_Task to complete:_
Provide only the number of lines in the records below that contain "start".
• • •
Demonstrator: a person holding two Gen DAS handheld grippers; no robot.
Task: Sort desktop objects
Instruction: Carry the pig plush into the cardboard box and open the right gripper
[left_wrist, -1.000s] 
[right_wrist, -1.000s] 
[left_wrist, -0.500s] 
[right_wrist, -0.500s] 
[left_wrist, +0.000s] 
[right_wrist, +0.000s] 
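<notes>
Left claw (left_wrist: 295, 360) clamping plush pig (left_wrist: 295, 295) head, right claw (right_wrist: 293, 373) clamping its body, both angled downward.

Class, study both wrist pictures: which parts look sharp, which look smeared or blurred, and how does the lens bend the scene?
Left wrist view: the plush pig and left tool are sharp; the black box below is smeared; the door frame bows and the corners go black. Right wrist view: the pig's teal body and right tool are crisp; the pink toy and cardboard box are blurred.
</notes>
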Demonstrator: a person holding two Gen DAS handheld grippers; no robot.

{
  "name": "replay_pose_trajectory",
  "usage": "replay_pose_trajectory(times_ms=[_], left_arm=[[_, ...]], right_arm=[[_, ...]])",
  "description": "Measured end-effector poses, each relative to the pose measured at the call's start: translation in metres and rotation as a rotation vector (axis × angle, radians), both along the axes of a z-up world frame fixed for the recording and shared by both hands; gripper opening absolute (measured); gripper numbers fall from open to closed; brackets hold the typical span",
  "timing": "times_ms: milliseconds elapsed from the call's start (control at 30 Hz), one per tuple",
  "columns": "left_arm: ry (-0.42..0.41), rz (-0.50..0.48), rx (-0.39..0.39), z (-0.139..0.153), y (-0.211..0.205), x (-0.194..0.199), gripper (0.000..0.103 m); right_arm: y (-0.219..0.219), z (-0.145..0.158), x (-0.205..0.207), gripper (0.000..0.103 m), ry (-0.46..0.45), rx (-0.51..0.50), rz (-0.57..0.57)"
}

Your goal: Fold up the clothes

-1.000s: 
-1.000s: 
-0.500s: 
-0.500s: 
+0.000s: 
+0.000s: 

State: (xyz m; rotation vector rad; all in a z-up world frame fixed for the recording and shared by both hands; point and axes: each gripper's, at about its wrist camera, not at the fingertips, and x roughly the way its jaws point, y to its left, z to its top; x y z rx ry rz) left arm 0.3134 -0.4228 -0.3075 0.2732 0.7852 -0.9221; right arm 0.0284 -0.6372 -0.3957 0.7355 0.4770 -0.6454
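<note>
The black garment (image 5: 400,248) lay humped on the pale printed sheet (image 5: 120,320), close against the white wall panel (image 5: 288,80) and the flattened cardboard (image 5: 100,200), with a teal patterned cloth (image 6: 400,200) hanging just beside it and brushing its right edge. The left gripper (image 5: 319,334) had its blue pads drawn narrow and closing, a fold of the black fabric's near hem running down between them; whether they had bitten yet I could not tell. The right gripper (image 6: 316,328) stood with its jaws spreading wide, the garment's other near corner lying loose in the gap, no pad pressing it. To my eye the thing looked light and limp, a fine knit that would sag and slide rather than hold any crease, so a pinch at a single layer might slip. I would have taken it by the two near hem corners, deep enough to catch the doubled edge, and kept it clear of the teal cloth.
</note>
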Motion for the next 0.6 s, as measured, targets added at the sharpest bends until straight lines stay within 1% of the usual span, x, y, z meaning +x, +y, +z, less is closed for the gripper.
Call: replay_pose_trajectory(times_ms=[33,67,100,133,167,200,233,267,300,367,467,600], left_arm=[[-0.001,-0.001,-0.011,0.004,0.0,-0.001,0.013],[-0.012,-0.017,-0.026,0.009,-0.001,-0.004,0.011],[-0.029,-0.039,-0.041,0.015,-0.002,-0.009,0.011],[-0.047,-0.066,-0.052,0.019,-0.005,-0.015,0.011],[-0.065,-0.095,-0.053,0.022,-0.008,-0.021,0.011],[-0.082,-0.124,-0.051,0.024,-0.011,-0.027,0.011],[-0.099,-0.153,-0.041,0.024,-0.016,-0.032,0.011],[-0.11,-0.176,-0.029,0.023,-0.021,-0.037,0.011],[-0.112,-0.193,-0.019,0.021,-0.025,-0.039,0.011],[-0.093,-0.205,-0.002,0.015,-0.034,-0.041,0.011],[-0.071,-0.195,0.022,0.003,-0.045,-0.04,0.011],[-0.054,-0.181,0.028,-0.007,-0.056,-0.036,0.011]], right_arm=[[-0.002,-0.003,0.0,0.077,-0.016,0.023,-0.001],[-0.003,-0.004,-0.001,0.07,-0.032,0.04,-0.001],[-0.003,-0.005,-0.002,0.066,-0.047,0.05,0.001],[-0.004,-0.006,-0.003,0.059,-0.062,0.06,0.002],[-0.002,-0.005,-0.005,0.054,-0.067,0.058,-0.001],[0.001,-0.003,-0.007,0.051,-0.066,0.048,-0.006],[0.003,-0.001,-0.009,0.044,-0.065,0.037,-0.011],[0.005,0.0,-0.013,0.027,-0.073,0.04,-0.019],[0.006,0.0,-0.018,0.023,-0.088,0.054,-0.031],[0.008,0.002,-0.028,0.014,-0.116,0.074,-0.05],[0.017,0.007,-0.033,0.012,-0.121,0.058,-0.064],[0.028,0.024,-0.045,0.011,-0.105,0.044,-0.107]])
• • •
_Answer for this exercise:_
2